Task:
Print, exactly as given, each line of the data from the line containing "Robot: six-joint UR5" up to and including its last line.

Segment Start: Material provided

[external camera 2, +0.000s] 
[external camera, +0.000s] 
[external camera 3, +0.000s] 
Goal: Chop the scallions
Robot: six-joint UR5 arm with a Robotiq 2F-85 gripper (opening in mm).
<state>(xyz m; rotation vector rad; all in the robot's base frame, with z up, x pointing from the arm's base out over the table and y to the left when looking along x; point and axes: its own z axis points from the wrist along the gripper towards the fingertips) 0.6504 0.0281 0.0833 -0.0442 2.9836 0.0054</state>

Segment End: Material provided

Output below:
Robot: six-joint UR5 arm with a Robotiq 2F-85 gripper (opening in mm).
<state>(xyz m; rotation vector rad; all in the robot's base frame, with z up, x pointing from the arm's base out over the table and y to the left when looking along x; point and axes: its own z axis points from the wrist along the gripper towards the fingertips) 0.6504 0.0281 0.0833 -0.0442 2.9836 0.0054</state>

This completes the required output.